Continental's operations control centre has integrated all its departures and arrivals information with customer data, which means the airline can see how many high value customers they have on each flight, the revenue the flight has generated, and can better ­understand the value of the customer on that flight and the value of that flight. The enterprise approach helps achieve efficiencies in forecasting, revenue management, yield management and pricing.

Working with data analytic technologies specialist Teradata, Continental is now exploring how mobile technology can be adopted to enhance the service to passengers with onward connections. It already has access to connections information and conducts time and motion studies on how long it would take to trolley customers to the appropriate gate.

Teradata's vice-president travel and transportation global industry solutions, Monica Smith, explains: "For example, you can send a text message saying 'we've got a trolley waiting at the gate to take you to your next flight'. And on the same flight you can send another message to another passenger whose flight is late, but they have a long connection wait, you could send them a pass to the airport lounge. You can then measure if that passenger used that pass or if downstream they purchased an airport lounge pass."

Predicting Behaviour

Carriers like Continental are already analysing passenger data, using characteristics such as special meal requests, to assess the likelihood of no shows on each flight, and Smith predicts that the next level for airline DW will be to get deeper into predictive analysis, with greater integration between data warehousing and front-line systems to better understand what is happening in the marketplace and how the constant changes will impact. "The shorter the timeframe you can make decisions in and the higher level of confidence you have in the decision, then the better operationally and financially an airline can be," she says.

The emphasis to date has been on the operational side, but the challenge ahead is on the marketing side. "On the operations side, we've done an outstanding job. Now we're putting a lot of focus on being better marketers based on this raw data," says Gorman.
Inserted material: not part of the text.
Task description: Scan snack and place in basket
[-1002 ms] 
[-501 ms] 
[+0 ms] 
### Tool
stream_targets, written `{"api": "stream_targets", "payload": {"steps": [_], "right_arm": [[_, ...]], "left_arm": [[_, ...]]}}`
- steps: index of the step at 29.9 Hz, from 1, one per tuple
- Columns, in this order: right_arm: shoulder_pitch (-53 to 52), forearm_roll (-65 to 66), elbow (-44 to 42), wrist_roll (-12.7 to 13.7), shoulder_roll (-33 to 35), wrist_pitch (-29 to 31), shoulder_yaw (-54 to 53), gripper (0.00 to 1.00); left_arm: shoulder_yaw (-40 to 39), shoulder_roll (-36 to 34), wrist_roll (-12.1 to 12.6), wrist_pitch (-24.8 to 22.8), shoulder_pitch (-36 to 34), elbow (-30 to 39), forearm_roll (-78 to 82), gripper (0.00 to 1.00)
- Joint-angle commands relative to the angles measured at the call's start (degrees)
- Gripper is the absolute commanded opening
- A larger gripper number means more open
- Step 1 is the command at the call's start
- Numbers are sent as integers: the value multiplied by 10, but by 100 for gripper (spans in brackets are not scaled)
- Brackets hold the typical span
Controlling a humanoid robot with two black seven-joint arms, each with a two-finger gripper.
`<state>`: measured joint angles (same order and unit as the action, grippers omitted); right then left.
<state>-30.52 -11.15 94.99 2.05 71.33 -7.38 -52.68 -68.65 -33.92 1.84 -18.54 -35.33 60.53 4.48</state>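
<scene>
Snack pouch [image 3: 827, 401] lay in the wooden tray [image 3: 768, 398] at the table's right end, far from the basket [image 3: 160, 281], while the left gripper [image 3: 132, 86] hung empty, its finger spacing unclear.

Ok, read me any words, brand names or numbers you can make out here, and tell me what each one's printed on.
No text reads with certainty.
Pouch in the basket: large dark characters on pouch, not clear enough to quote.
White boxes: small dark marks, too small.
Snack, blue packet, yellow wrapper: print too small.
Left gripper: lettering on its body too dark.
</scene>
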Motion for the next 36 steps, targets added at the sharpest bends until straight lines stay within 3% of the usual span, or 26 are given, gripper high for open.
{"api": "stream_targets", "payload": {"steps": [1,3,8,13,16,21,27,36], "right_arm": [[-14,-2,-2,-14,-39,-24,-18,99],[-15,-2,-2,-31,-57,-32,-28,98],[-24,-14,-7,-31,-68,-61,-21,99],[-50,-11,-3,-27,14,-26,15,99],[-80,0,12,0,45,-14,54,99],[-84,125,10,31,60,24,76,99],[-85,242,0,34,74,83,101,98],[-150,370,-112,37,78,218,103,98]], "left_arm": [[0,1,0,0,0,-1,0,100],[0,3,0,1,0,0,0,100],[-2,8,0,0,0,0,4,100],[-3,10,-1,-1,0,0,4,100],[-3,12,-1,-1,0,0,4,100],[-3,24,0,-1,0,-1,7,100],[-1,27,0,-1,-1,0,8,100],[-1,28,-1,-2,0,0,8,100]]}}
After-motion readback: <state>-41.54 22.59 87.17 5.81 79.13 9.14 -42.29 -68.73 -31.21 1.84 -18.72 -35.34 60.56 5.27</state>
Having access to this level of business intelligence can change a company's thinking processes, as Bill Brunger, retired senior vice-president network at Continental and now an industry consultant, acknowledges. He says having access to passenger information led to the development of the no-show analysis: "Because we have the information we have been able to develop the thinking that makes this adjustment. Any question you can articulate before the fact, you don't need a data warehouse - a data warehouse is so you can keep asking more complicated questions."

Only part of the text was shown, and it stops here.